Are Investors Spooked By Super Micro Computer, Inc. (NASDAQ:SMCI)?


Super Micro Computer, Inc. (NASDAQ:SMCI) quickly turned radioactive for many investors after it modified its guidance for F4Q2016 in a fashion that the market neither expected nor wanted. The company cut its topline and bottom-line forecasts for the June quarter, which is its F4Q2016, citing challenges such as weaker orders and delays in shipping.

Super Micro Computer, Inc. (NASDAQ:SMCI) also appeared to blame its woes on large customers that it says have increased volatility in its financial results. But the company also did make an announcement that should have soothed investors: a $100 million buyout. Did investors just miss the news or simply ignored it?

Shares repurchase program

It is not clear when SMCI expects to start repurchasing some of its shares. But the company said that it has set aside $100 million for buyback program. With shares of the company currently changing hands close to $20, repurchasing $100 million worth of stock could help remove a substantial amount of shares from circulation.

There are at least two favorable outcomes of a buyback. In one case, it helps lift earnings per share because there are fewer shares floating. The other benefit is that buyback has the tendency to raise the value of the remaining shares because a short supply of stock should see increased demand for it.
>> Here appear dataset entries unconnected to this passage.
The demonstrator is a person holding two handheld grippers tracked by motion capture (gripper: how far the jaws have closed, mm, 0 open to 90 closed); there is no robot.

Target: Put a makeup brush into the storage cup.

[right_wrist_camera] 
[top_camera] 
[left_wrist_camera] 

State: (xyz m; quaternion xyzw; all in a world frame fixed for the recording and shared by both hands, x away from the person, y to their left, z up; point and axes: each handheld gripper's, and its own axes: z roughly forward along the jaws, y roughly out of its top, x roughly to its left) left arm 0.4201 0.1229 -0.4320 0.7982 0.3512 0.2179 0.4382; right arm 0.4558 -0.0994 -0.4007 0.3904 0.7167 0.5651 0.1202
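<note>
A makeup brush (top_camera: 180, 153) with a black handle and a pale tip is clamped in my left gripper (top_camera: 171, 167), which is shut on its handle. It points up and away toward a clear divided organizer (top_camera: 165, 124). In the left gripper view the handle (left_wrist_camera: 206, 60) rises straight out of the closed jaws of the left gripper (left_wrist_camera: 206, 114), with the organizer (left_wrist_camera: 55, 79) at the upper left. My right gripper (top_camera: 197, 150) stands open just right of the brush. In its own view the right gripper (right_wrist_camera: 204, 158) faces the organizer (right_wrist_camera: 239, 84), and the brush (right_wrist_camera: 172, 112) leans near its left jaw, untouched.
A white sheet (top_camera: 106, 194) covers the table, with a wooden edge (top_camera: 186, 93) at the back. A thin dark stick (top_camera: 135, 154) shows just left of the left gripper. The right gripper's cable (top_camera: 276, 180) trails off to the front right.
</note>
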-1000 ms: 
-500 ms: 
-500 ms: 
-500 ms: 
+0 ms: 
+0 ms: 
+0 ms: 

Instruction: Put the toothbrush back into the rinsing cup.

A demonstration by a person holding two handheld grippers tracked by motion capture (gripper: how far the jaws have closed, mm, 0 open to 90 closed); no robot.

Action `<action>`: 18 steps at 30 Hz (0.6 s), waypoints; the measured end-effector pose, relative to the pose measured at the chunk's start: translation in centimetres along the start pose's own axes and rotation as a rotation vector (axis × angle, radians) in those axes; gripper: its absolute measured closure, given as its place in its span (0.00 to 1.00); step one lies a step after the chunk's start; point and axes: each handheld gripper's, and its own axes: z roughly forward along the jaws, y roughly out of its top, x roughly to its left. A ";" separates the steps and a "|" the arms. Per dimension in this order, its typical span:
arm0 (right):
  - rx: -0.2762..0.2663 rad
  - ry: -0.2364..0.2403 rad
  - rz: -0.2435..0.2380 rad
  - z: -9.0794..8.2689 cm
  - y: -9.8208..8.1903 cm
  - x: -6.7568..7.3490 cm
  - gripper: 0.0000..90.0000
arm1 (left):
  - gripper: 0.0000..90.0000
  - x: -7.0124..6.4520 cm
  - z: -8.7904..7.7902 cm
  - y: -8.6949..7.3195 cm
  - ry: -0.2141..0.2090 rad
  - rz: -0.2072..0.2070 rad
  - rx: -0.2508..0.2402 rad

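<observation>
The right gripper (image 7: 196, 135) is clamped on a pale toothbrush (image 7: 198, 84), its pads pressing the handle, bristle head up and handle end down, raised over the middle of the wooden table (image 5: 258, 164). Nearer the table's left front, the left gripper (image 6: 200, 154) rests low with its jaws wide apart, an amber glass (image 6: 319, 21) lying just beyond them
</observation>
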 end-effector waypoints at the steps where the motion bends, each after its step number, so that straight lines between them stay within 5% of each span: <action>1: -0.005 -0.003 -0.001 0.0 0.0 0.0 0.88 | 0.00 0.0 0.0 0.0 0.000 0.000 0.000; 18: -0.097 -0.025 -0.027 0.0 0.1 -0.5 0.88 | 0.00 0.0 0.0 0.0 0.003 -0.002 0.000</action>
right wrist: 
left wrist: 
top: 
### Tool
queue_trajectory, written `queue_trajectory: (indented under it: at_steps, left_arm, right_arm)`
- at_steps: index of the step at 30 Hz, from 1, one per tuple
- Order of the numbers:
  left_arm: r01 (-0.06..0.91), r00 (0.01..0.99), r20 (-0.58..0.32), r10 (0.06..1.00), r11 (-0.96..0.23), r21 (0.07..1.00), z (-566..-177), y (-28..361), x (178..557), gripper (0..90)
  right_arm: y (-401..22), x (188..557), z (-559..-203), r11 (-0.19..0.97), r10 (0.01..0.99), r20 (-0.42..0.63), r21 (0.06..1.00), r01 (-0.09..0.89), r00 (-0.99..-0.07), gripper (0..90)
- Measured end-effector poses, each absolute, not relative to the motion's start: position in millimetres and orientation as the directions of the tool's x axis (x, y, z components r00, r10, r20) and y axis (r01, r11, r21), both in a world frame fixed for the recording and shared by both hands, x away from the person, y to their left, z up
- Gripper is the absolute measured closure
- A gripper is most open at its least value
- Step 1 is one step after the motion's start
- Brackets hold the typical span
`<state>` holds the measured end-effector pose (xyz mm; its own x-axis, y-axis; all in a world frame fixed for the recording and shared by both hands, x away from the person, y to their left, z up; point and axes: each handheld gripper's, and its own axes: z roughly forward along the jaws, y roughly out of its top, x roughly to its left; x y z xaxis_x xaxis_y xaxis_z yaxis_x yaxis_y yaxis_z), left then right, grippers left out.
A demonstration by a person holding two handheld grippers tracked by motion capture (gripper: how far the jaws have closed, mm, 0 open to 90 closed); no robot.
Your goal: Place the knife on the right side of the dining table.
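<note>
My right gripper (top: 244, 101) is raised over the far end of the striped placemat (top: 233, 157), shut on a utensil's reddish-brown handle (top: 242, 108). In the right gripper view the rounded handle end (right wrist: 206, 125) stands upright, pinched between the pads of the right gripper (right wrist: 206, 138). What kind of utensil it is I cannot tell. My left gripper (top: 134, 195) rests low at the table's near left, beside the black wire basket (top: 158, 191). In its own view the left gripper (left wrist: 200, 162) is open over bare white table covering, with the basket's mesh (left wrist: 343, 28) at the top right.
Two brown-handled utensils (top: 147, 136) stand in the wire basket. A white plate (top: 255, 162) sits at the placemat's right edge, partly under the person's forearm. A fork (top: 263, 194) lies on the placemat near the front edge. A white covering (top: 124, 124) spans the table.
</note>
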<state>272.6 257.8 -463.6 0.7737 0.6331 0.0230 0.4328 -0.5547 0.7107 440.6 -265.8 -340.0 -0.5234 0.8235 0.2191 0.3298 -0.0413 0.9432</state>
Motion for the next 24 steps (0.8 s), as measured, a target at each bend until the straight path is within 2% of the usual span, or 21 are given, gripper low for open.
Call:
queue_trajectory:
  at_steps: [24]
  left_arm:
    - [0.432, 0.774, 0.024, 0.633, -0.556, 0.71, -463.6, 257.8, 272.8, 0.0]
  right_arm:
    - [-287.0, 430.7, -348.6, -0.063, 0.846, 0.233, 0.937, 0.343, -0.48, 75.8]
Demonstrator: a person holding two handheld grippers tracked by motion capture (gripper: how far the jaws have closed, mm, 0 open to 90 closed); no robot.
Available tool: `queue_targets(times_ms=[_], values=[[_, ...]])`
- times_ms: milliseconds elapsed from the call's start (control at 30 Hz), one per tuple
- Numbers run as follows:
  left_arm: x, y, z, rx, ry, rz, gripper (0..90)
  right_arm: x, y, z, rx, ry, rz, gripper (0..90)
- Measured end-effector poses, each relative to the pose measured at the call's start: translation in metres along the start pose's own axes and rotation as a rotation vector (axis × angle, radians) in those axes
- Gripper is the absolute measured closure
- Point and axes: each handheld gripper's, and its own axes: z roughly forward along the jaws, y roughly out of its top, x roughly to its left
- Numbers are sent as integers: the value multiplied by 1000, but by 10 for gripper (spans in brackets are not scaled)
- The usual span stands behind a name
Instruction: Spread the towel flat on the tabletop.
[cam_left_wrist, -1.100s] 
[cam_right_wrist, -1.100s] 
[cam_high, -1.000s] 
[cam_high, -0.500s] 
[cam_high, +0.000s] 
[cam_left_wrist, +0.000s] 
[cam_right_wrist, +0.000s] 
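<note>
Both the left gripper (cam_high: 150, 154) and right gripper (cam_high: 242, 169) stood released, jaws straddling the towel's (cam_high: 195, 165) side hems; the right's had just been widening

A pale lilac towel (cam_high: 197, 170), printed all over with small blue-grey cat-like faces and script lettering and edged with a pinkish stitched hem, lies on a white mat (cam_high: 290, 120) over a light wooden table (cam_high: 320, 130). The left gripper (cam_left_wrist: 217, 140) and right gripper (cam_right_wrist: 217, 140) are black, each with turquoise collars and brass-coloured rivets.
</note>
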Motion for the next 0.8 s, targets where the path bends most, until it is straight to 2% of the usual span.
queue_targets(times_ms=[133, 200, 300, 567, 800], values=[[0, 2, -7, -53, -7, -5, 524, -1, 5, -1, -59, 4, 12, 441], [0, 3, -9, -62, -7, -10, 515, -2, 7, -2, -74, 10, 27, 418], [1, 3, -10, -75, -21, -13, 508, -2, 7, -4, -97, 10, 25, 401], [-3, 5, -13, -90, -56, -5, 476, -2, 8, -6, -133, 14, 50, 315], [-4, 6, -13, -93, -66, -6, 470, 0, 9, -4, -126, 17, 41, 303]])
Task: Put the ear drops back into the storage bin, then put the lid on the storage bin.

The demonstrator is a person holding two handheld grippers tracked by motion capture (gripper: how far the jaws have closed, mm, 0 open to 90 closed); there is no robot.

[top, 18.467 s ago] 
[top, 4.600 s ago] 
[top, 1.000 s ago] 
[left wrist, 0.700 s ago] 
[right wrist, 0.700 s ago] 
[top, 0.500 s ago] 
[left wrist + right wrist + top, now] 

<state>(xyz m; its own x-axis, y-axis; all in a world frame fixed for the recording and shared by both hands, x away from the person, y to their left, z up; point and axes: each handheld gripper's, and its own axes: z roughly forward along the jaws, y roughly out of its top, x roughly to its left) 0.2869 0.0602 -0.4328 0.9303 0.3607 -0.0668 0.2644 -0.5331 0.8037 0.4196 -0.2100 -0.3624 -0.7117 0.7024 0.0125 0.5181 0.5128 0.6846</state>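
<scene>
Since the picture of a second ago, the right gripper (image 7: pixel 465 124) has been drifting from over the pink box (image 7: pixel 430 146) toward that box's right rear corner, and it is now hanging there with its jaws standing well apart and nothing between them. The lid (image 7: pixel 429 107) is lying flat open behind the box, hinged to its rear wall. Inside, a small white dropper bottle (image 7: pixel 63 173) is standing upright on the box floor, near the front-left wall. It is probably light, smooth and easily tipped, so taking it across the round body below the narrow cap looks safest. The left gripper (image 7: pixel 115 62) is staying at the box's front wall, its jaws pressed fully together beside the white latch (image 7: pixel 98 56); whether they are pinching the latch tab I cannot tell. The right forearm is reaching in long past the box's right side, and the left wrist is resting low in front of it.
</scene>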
Then there is the obvious benefit of putting money back in the pockets of shareholders.

What about the guidance issue?

Super Micro Computer, Inc. (NASDAQ:SMCI) trimmed revenue guidance for its F4Q2016 to a range of $520 to $524 million. It initially guided revenue for the quarter in the range of $580 to $640 million. The company also narrowed EPS guidance to the band of $0.15 to $0.17, down from the earlier guidance of $0.46 to $0.58.

Analysts were looking for revenue of $581.6 million and EPS of $0.50, which significantly dwarf SMCI’s new estimates.

What is causing problems at Super Micro Computer, Inc. (NASDAQ:SMCI)?

Super Micro Computer, Inc. (NASDAQ:SMCI) blamed weaker orders, softer pricing and delays in getting orders to customers as the reason it expects subdued results in F4Q2016. The management also hinted that serving large customer market is also causing problems for the company, but no remedy was proposed.